Only lines containing the string "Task" belong in the answer; find them in the records and copy them.
++++++++
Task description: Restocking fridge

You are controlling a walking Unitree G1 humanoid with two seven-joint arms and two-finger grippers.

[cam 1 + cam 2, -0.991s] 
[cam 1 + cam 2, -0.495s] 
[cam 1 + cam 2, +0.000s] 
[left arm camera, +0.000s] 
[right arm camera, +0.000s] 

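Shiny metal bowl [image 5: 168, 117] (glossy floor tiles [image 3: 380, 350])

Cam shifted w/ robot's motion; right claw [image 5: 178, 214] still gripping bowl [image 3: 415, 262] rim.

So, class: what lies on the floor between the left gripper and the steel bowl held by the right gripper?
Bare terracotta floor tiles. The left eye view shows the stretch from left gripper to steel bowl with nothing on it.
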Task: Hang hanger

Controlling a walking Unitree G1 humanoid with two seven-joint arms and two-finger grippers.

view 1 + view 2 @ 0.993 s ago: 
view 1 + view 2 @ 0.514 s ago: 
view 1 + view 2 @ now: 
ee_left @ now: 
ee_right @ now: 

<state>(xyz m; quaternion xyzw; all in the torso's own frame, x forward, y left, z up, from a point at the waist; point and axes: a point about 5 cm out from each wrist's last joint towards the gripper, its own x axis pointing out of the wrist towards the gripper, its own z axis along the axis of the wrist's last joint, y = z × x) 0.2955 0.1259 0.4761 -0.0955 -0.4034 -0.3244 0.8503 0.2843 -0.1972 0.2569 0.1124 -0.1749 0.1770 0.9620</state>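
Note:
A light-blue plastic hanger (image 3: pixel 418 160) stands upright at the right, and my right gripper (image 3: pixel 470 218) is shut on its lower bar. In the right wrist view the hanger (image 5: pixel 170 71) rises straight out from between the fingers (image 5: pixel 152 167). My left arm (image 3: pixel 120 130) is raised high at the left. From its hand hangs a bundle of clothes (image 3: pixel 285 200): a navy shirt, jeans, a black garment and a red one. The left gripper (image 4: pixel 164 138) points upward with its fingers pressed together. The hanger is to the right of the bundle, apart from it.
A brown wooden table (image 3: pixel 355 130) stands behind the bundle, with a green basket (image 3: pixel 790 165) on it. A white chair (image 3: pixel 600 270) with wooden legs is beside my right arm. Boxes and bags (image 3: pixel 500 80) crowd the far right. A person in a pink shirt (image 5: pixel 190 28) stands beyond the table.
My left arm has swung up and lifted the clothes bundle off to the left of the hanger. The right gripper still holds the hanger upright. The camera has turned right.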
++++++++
▶ RESULT:
Task description: Restocking fridge
Task: Hang hanger

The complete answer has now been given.